■ **Exercise directions**
Copy each line of the entries below that contains the string "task".

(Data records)
========

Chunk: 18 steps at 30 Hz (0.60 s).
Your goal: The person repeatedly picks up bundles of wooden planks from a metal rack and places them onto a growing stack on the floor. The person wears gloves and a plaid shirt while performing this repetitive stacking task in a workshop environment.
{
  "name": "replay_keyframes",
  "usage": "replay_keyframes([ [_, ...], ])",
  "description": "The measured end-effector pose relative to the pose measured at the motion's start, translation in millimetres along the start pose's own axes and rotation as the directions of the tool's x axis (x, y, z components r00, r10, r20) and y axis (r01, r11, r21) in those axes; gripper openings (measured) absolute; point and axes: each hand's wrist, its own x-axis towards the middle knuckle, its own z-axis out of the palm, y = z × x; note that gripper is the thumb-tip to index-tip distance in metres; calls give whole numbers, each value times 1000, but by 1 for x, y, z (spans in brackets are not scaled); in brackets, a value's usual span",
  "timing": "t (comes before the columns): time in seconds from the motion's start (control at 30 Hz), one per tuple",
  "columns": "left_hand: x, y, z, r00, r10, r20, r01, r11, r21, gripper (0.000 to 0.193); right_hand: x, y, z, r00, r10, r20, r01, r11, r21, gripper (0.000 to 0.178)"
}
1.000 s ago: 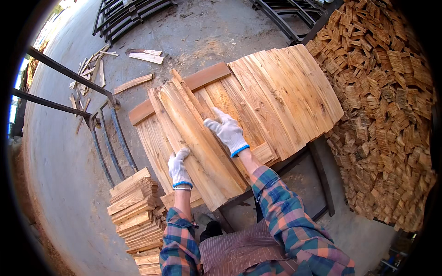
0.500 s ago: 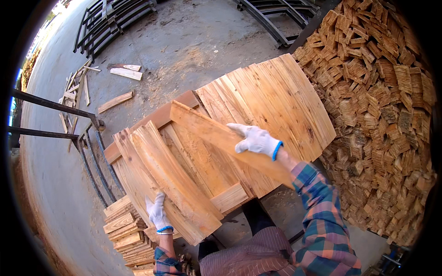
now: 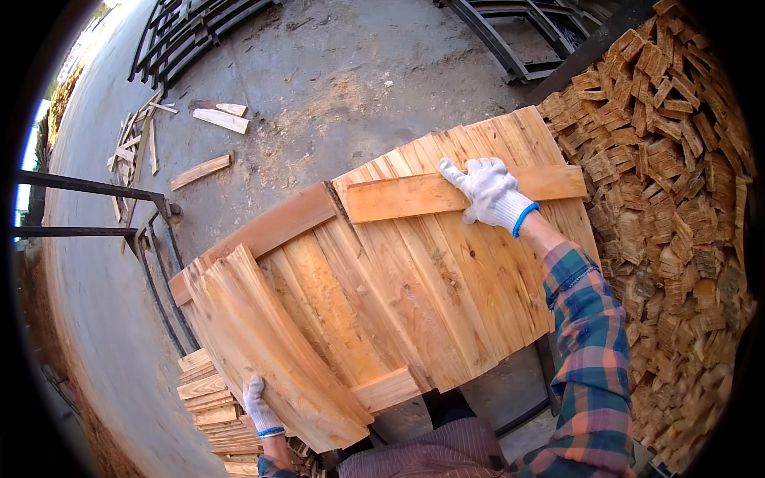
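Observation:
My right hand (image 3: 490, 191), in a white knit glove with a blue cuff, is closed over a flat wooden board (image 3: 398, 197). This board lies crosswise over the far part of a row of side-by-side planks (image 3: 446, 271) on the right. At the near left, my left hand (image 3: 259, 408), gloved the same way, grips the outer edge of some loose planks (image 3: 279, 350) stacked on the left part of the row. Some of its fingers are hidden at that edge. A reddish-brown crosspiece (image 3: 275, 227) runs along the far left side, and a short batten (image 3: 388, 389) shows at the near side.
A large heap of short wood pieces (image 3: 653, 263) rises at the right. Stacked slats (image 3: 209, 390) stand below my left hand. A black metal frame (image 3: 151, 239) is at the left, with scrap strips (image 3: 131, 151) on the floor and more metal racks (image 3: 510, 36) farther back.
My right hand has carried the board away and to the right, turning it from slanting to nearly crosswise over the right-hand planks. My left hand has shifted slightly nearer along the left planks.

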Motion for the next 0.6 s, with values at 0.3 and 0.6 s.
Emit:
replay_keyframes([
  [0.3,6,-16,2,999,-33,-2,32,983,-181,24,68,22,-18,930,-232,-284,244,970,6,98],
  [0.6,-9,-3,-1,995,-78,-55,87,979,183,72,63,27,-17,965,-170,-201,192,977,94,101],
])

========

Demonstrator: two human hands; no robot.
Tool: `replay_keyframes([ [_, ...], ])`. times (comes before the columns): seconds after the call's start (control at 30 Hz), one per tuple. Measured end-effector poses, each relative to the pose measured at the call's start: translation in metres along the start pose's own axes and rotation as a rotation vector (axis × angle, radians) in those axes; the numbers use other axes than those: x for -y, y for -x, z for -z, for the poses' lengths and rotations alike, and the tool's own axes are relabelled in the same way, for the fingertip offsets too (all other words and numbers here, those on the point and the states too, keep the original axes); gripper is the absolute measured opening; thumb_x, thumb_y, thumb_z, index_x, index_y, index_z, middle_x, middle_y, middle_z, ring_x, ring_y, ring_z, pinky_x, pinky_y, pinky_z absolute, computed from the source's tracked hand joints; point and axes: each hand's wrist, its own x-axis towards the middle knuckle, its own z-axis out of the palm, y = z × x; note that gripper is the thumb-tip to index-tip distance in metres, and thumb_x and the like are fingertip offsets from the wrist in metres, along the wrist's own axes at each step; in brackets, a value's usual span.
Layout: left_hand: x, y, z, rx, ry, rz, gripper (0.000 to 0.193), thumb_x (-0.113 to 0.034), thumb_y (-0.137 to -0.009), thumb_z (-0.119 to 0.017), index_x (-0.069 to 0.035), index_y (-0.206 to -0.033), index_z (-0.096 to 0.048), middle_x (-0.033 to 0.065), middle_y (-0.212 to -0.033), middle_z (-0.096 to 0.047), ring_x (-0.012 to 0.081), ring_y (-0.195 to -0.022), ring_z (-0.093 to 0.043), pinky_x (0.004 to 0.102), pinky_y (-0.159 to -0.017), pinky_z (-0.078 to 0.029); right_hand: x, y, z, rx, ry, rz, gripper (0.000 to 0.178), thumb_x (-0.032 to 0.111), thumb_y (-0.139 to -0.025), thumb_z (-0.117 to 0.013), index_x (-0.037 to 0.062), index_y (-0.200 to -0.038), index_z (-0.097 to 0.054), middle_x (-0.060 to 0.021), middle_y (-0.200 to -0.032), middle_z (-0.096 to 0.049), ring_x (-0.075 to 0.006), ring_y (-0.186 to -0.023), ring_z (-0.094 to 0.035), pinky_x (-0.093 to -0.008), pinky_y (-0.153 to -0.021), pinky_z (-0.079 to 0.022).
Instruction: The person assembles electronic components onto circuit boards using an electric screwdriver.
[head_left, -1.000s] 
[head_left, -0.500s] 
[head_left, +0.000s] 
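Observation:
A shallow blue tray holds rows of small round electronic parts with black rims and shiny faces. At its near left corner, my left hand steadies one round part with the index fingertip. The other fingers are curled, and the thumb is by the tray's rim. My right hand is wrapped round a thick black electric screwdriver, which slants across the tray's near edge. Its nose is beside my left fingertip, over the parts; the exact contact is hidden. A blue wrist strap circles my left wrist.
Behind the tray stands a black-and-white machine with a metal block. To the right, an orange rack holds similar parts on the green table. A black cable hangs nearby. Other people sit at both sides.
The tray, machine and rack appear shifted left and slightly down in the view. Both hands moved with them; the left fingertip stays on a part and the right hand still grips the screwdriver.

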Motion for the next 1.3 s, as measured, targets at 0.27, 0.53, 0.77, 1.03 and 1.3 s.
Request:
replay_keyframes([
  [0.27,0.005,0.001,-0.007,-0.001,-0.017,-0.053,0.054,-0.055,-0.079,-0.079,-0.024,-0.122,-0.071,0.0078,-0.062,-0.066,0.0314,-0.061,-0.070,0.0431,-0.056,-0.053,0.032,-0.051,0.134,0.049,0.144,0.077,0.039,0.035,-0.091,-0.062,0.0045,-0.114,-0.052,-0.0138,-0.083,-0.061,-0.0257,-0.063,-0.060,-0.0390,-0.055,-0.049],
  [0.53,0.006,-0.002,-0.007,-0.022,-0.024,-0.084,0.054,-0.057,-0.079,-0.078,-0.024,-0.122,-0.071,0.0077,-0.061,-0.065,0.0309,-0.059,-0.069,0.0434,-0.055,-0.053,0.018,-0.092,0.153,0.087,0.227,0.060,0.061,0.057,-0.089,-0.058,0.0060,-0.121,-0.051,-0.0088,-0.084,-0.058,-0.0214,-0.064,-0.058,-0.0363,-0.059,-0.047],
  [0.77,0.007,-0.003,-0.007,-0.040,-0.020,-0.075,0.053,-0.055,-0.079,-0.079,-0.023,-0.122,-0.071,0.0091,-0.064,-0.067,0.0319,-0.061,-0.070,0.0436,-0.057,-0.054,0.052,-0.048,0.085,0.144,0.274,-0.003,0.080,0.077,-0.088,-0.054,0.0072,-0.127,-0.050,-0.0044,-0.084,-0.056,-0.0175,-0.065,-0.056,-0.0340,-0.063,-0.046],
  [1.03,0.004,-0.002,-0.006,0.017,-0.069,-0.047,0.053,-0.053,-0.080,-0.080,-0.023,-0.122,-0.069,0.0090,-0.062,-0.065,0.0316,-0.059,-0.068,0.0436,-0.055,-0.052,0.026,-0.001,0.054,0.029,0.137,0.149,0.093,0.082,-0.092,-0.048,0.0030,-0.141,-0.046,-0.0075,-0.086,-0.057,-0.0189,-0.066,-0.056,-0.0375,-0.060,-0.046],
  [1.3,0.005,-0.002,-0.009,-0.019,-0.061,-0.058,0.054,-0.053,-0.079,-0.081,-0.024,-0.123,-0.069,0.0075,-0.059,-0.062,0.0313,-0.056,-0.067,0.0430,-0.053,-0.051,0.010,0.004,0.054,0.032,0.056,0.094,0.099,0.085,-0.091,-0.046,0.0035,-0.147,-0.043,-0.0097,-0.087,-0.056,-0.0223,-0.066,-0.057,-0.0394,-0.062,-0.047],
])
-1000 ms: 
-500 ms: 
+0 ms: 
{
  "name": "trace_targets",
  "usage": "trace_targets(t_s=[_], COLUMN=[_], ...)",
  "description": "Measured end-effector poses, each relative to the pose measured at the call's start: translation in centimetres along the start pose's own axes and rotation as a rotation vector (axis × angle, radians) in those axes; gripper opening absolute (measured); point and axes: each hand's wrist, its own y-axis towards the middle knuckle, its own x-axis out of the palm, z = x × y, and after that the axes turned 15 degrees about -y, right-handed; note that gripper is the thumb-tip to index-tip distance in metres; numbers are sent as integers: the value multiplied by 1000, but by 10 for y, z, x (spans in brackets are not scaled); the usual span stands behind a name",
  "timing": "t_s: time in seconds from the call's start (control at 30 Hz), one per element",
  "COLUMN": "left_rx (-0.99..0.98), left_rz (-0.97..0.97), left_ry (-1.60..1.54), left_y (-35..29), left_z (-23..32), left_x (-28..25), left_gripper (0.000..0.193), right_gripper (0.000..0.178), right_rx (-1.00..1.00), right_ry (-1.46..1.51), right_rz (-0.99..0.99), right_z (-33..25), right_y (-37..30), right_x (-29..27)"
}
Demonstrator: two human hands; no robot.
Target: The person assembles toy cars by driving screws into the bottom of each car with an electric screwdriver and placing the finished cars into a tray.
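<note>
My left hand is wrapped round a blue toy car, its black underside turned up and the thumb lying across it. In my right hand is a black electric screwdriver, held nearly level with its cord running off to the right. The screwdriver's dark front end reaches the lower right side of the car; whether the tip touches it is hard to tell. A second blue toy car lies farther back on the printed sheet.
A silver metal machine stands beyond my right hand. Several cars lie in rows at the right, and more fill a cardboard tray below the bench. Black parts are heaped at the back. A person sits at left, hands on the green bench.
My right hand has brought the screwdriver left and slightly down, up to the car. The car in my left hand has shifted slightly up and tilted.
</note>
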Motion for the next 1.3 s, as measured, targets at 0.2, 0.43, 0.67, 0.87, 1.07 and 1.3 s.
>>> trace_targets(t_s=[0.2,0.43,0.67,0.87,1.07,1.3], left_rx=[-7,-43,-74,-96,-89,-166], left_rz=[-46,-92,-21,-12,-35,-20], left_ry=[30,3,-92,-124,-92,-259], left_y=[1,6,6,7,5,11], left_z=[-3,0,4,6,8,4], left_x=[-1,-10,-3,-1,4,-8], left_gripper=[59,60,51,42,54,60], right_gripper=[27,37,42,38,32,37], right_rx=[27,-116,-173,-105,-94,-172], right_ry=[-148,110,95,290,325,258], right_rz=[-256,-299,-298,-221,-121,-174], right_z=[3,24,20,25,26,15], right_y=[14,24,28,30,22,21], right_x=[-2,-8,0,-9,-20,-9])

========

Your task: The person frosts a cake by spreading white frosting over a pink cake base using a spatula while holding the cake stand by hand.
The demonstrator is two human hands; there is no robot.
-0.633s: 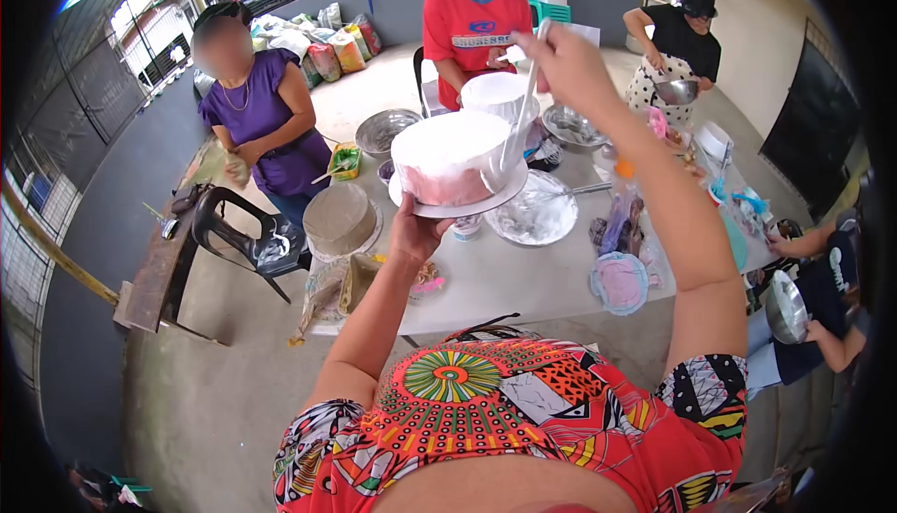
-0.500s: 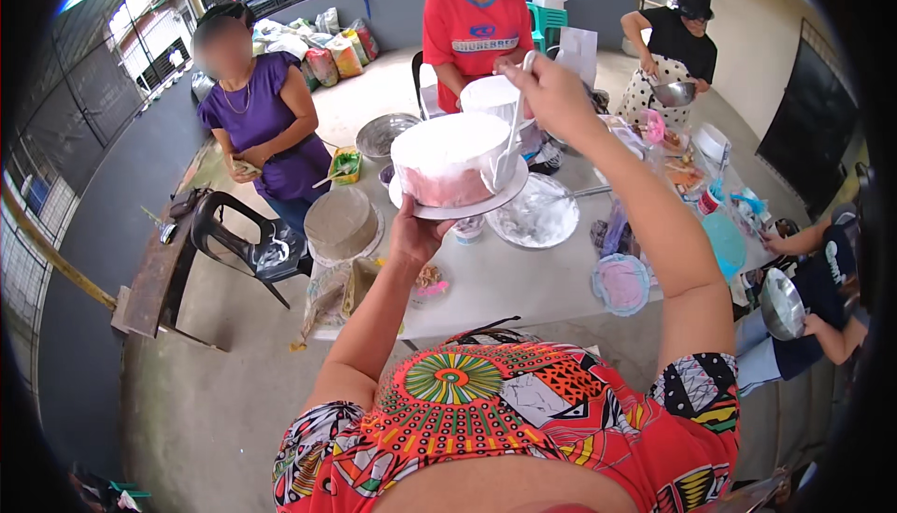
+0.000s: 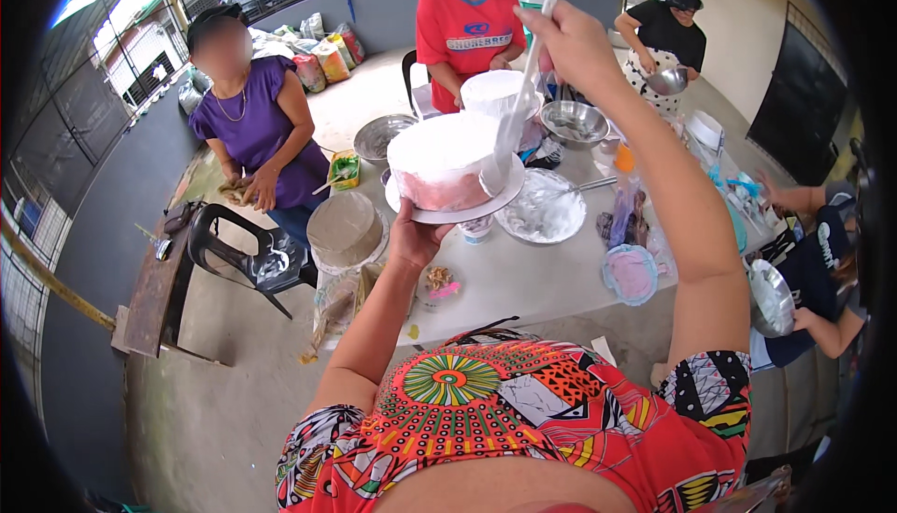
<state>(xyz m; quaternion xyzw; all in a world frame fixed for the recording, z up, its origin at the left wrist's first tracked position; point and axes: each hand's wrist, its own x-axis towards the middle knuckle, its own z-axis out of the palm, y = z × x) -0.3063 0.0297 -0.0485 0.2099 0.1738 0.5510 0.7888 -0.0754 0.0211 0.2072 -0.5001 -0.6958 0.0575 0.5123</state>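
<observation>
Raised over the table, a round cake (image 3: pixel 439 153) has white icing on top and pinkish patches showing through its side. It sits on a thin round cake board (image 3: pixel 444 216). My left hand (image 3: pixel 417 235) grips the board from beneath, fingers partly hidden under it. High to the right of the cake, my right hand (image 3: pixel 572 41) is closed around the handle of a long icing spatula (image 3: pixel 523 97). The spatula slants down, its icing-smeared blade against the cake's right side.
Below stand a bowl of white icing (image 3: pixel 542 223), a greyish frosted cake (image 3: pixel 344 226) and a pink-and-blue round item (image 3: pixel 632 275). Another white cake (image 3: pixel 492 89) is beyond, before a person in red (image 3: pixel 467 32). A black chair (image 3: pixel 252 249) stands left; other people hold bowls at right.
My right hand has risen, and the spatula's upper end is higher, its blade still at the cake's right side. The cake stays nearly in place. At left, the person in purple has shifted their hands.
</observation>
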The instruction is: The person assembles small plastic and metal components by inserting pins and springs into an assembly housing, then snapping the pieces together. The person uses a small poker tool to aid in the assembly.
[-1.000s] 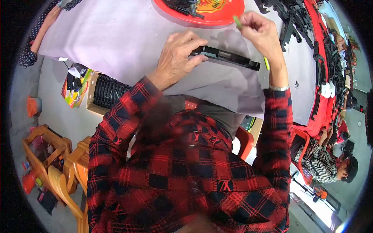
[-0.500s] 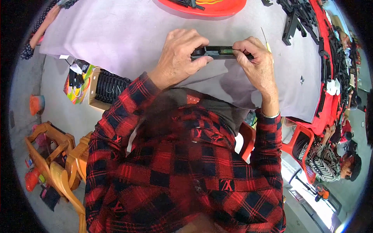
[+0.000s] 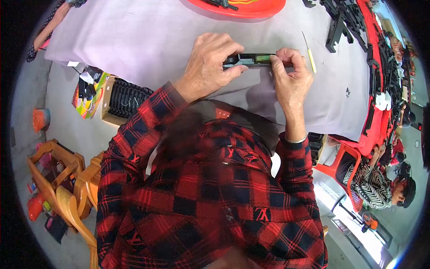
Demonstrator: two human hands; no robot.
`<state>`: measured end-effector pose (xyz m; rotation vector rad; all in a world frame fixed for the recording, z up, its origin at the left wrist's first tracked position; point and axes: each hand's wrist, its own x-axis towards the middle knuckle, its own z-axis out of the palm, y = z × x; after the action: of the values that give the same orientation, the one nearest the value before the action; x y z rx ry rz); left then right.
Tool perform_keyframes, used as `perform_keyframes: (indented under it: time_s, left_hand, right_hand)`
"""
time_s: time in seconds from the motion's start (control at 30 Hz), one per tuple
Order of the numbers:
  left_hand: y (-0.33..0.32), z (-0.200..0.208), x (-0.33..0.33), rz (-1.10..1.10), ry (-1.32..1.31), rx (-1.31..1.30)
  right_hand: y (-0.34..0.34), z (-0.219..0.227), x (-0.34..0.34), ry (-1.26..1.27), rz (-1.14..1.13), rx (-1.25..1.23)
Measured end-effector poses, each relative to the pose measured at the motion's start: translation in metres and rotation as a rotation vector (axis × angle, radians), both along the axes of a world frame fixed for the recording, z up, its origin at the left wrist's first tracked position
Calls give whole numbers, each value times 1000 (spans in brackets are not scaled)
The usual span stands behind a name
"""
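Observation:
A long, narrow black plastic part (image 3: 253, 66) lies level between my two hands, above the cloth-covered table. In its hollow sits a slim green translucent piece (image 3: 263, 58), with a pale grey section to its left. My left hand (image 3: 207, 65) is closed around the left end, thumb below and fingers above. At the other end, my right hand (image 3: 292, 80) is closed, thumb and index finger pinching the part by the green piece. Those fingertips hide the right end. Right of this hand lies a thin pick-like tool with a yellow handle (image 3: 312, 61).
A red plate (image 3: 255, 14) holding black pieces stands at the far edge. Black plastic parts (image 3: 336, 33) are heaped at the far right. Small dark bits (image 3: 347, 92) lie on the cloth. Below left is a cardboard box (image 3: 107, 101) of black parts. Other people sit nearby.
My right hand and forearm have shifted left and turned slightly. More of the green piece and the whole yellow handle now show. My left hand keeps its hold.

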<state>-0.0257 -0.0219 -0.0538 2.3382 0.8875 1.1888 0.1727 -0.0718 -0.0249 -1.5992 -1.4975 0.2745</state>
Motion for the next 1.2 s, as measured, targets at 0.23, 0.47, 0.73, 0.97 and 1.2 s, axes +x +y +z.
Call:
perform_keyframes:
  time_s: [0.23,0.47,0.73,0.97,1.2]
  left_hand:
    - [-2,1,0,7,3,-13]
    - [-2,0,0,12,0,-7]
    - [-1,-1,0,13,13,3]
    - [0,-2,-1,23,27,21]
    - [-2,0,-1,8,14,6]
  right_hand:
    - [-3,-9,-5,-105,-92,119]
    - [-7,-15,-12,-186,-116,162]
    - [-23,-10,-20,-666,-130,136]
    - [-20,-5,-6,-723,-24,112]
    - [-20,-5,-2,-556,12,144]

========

■ **Answer box**
Your goal: The person repeatedly picks up bundles of wooden planks from a metal rack and places them onto a growing stack on the floor. The person wears gloves and a plaid shirt while performing this repetitive stacking task in a workshop environment.
Your task: The person frosts a cake by spreading white frosting over a pink cake base using a spatula while holding the cake stand by hand.

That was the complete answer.